Quelques habitués viennent chercher des nouveautés, mais la plupart hante le lieu dans l’attente d’autre chose. Une sorte de réconfort, d’écoute, une "oreille". Car Frank possède un don, "il aide les gens à trouver leur musique". Un client n’aime que Chopin ? Il ressort avec un disque d’Aretha Franklin.
Le jour où une femme fait une syncope devant le magasin, les riverains accourent pour la secourir. Elle s’appelle Lisa Brauchmann, porte un manteau vert et, toujours, des gants. Entre elle et Frank s’ébauche une relation toute platonique, Frank se dérobant plus que de raison. Alors que tout semblait plié, la face D et le morceau caché relancent, 20 ans plus tard, l’histoire interrompue abruptement. Le vinyle a plus que jamais la cote même si Internet est passé par là, répandant la musique virtuelle vers l’infini et au-delà.
Difficile, à la lecture, de ne pas penser à "Haute fidélité" de Nick Hornby mais "Si on chantait" s’en écarte assez vite.

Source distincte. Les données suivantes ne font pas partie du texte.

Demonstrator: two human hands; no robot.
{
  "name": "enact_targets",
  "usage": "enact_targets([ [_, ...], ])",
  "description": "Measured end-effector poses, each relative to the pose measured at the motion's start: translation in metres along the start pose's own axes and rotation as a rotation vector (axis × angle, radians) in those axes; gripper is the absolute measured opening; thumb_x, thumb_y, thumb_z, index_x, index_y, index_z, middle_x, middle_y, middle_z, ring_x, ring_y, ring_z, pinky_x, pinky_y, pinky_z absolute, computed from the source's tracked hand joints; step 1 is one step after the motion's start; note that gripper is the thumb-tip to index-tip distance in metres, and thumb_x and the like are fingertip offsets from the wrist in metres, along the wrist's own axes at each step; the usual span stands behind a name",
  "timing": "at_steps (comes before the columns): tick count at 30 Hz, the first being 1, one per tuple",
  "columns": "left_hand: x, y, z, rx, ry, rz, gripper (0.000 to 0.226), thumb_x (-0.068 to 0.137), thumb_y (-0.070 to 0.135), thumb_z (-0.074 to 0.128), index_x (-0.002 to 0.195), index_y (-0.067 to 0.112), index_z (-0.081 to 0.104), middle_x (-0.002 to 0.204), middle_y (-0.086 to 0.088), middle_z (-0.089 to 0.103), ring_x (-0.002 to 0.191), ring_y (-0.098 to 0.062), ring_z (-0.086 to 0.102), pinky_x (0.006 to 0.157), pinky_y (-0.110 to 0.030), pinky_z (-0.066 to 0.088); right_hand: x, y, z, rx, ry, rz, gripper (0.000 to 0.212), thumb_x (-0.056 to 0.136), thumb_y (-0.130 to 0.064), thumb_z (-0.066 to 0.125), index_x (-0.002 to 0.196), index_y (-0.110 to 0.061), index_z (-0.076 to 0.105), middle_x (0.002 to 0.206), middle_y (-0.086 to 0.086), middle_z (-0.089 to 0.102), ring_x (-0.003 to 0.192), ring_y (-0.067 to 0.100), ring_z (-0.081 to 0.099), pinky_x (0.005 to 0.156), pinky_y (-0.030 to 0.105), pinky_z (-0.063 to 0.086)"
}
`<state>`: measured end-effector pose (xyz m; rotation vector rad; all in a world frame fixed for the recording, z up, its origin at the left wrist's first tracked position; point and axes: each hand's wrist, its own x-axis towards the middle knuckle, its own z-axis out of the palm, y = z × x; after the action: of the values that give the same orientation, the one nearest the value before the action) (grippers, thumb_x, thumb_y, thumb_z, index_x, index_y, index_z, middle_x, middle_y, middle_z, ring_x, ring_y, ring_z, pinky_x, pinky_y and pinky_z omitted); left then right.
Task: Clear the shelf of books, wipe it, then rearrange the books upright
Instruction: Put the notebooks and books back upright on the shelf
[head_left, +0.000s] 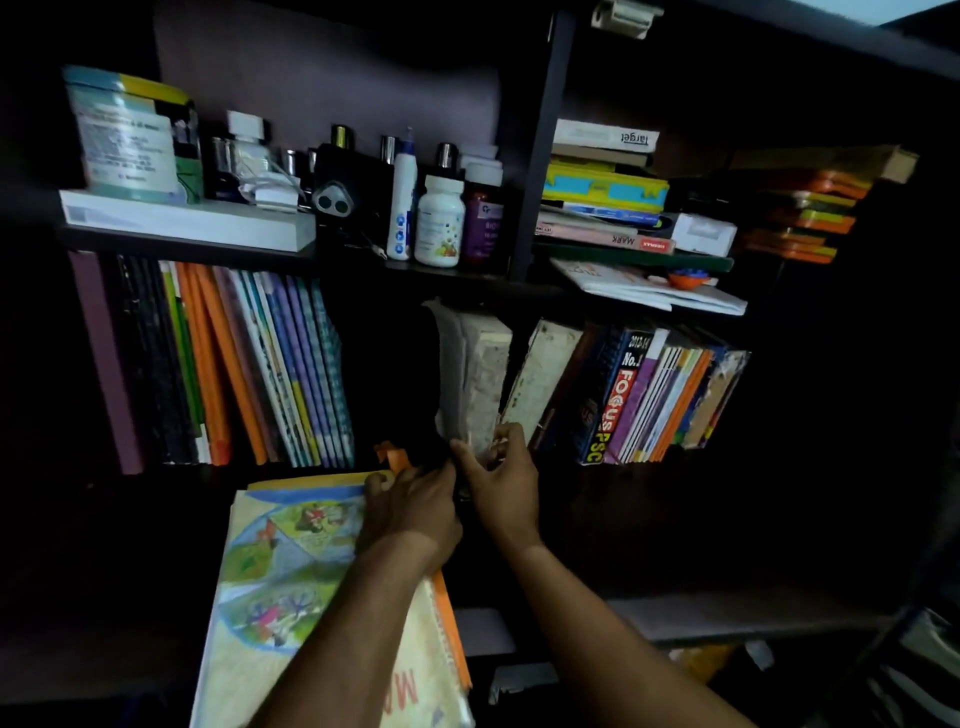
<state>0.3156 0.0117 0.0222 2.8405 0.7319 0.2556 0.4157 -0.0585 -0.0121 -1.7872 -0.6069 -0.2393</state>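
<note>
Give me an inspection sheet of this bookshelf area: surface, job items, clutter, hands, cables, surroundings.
Surface: dark book shelf, dim, gap in the middle of the row.
Job's things: leaning notebooks at left; thick worn book in the middle; FOCUS PSC book among the right group; illustrated books held below.
Clutter: medicine bottles and a large tin on the upper shelf; flat book stack at upper right.
Hands: left hand grips the illustrated books; right hand grips the worn book's lower end.
Cables: white cord by the bottles.
Surroundings: dark, little visible.
</note>
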Motion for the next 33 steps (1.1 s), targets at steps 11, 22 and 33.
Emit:
enact_targets([
  [11,-0.002,-0.002,-0.001,-0.090,0.053,0.048,0.067,0.094,0.038,0.049,0.154,0.044,0.021,0.156,0.015,0.038,0.142,-0.019,0.036,0.111,-0.051,0.024,0.007,-0.010,0.000,-0.039,0.040,0.037,0.022,0.089,-0.031,0.075,0.083,-0.018,0.058,0.074,-0.009,0.062,0.069,-0.001,0.059,0.060,0.011,0.040],
  [22,0.008,-0.012,0.003,-0.274,0.184,-0.063,0.040,0.091,0.017,0.055,0.130,0.019,0.061,0.140,-0.005,0.047,0.128,-0.030,0.047,0.103,-0.040,0.041,0.009,-0.006,0.024,-0.229,-0.330,-0.173,0.025,0.108,-0.022,0.042,0.116,-0.003,0.056,0.105,0.020,0.063,0.096,0.036,0.060,0.071,0.039,0.042],
  [33,0.008,-0.017,-0.003,-0.576,0.361,-0.099,0.022,0.077,-0.004,0.059,0.086,0.013,0.069,0.097,-0.005,0.056,0.100,-0.030,0.058,0.084,-0.034,0.044,-0.021,-0.016,0.003,-0.099,-0.403,-0.117,0.019,0.099,-0.021,0.053,0.112,-0.018,0.067,0.105,0.003,0.072,0.096,0.016,0.064,0.076,0.023,0.046],
])
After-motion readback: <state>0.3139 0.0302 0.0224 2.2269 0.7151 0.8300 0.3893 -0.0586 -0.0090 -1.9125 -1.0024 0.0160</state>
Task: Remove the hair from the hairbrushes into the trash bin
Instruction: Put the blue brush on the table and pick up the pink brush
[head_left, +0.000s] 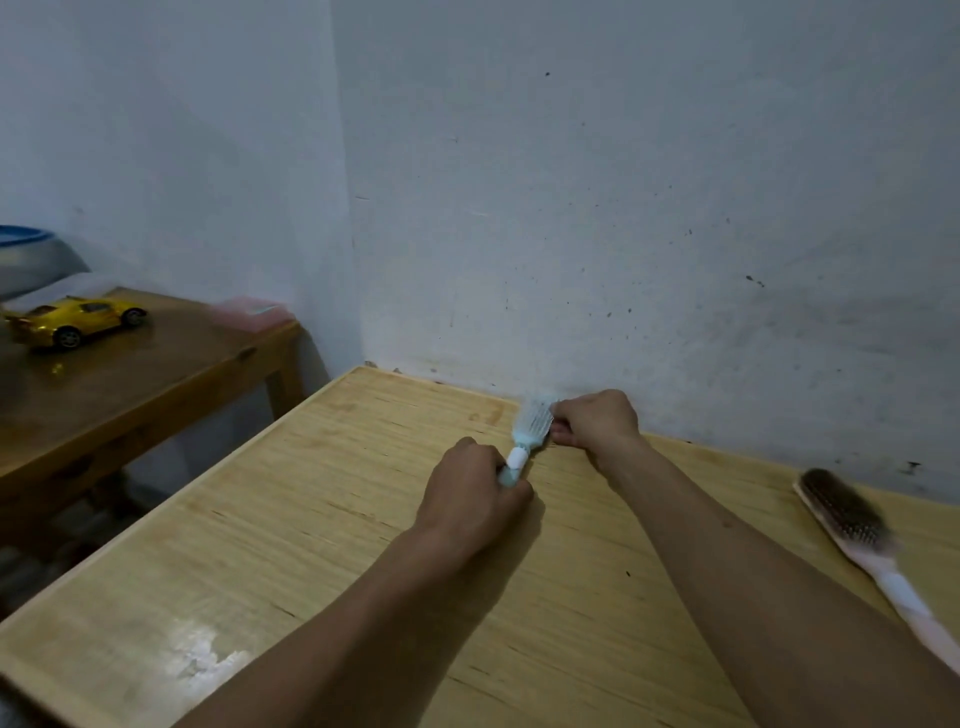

Voici un "feel good book", pour tous les amateurs de musique, qui restent attachés à son pouvoir de résilience.
- Si on dansait… | Rachel Joyce | traduit de l’anglais par Rémi Bonnard | XO Editions | 358 pp., 19,90 €. Accédez à la Playlist Deezer en cliquant ici.
EXTRAIT
"Mais ne vous méprenez pas, Maud savait très bien que Frank n'était pas amoureux d'elle. Son problème, à Frank, c'était son empathie universelle. Il semblait pouvoir encaisser toutes les mauvaises nouvelles du monde. Sa boutique était toujours emplie de gens qui, s'ils n'avaient pas été là, auraient erré dans les rues ou pleuré dans leurs petits appartement. Le pire, c'était les femmes. Des filles anorexiques, des mères célibataires, des femmes battues. Frank était tellement occuper à aimer les autres qu'il était incapable d'envisager que quelqu'un puisse l'aimer en retour."